Task goal: Reproduce all of the material, keeping each line intact.

****

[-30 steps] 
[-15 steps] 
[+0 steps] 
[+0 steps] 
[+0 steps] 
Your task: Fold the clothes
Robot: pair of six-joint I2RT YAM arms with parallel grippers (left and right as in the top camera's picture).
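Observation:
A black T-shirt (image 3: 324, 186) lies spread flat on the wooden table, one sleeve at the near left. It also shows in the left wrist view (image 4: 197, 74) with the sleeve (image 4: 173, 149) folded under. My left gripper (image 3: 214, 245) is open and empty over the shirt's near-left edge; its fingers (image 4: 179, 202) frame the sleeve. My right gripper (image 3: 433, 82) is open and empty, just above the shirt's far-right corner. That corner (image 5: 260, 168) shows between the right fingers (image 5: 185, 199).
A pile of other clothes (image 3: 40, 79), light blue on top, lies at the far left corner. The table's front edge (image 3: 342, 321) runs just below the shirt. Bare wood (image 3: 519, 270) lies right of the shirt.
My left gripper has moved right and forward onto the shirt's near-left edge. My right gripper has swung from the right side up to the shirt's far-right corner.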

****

Solution to this exercise:
[-30 steps] 
[-15 steps] 
[+0 steps] 
[+0 steps] 
[+0 steps] 
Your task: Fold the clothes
Robot: pair of six-joint I2RT YAM arms with parallel grippers (left and right as in the top camera's picture).
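Observation:
A black T-shirt (image 3: 324, 186) lies spread flat on the wooden table, one sleeve at the near left. It also shows in the left wrist view (image 4: 197, 74) with the sleeve (image 4: 173, 149) folded under. My left gripper (image 3: 214, 245) is open and empty over the shirt's near-left edge; its fingers (image 4: 179, 202) frame the sleeve. My right gripper (image 3: 433, 82) is open and empty, just above the shirt's far-right corner. That corner (image 5: 260, 168) shows between the right fingers (image 5: 185, 199).
A pile of other clothes (image 3: 40, 79), light blue on top, lies at the far left corner. The table's front edge (image 3: 342, 321) runs just below the shirt. Bare wood (image 3: 519, 270) lies right of the shirt.
My left gripper has moved right and forward onto the shirt's near-left edge. My right gripper has swung from the right side up to the shirt's far-right corner.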

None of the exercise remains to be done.